System and method for magnetization of rare-earth permanent magnets
Abstract
A system for cooling superconducting materials used for magnetization of magnets disposed within a cylindrical structure, the system including a first tubing system for allowing a cooling gas to interact with a high-field strength superconducting material to thermosiphon-cool the high-field strength superconducting material, a second tubing system for allowing a cooling gas to interact with a low-field strength superconducting material to thermosiphon-cool the low-field strength superconducting material, and a cooling gas in liquefied form configured to flow through the first tubing system and/or the second tubing system. An outlet of the first tubing system and an outlet of the second tubing system are located at a same location on a surface of the cylindrical structure. A method for cool superconducting materials used for magnetization of magnets disposed within a cylindrical structure is also disclosed.
Claims
exact text as granted — not AI-modified1. A system for cooling a superconducting material used for magnetization of magnets disposed within a cylindrical structure, the system comprising:
a first tubing system for allowing a cooling gas to interact with a first superconducting material to thermosiphon-cool the first superconducting material;
a second tubing system for allowing a cooling gas to interact with a second superconducting material to thermosiphon-cool the second superconducting material; and
a cooling gas in liquefied form configured to flow through the first tubing system and/or the second tubing system;
wherein an outlet of the first tubing system and an outlet of the second tubing system are located at a central location on a surface of the cylindrical structure, and
wherein the field strength of the first superconducting material is different from the field strength of the second superconducting material.
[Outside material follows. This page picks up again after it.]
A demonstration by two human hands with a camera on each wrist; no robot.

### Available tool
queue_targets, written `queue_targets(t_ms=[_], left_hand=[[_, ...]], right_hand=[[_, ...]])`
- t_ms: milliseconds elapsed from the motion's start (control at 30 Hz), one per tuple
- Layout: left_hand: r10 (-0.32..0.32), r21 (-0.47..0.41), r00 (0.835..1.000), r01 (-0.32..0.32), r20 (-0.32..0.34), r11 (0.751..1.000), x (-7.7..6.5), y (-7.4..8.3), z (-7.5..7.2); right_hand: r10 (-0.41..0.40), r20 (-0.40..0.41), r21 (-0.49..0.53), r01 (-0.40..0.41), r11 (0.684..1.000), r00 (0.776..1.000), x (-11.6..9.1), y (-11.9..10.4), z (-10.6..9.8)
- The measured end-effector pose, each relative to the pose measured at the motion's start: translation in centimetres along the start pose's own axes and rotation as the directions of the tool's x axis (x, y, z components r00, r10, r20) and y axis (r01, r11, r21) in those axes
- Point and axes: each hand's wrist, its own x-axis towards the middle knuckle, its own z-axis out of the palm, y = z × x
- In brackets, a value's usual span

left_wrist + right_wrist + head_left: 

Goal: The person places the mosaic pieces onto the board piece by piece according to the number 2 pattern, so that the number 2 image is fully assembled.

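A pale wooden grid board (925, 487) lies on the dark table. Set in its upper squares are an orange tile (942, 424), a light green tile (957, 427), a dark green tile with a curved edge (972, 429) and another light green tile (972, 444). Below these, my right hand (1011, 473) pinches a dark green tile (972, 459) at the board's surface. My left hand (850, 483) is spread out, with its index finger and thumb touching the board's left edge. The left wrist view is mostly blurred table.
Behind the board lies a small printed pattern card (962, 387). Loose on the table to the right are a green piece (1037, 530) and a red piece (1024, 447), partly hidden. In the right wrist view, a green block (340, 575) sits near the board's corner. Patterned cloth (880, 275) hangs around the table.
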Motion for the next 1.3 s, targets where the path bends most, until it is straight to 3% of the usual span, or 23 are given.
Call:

2. The system according to claim 1 , further comprising a storage reservoir configured for holding the cooling gas prior to and after flowing through the first tubing system and/or the second tubing system.
3. The system according to claim 1 , wherein the first superconducting material comprises an NbSn compound and/or an HTS compound.
4. The system according to claim 1 , wherein the second superconducting material comprises an NbTi compound.
5. The system according to claim 1 , further comprising a first cryocooler wherein the first tubing system is a part of the first cryocooler.
6. The system according to claim 1 , further comprising a second cryocooler wherein the second tubing system is a part of the second cryocooler.
7. The system according to claim 5 , wherein the first cryocooler further comprises liquefaction fins.
8. The system according to claim 6 , wherein the second cryocooler further comprises liquefaction fins.
9. The system according to claim 1 , wherein the cooling gas is based on a type material used in the first superconducting material and/or the second superconducting material.
10. The system according to claim 1 , the first superconducting material and/or the second superconducting material comprises a racetrack coil configuration.
11. The system according to claim 1 , wherein the cylindrical structure is part of a generator used in a wind turbine application.
12. A system for cooling a superconducting material used for magnetization of a permanent magnet disposed within a cylindrical structure, the system comprising:
a wicking panel film configured to interact with a superconducting material configured to magnetize the permanent magnet;
a cooling liquid configured to interact with the wicking panel film; and
a cryocooler in communication with the wicking panel film through which the cooling liquid traverses;
wherein the cryocooler is located at a central location on a surface of the cylindrical structure when a plurality of cryocoolers is provided; and
wherein the cooling liquid is gravitationally fed through the wicking panel film to provide for reuse of the cooling liquid by the cryocooler.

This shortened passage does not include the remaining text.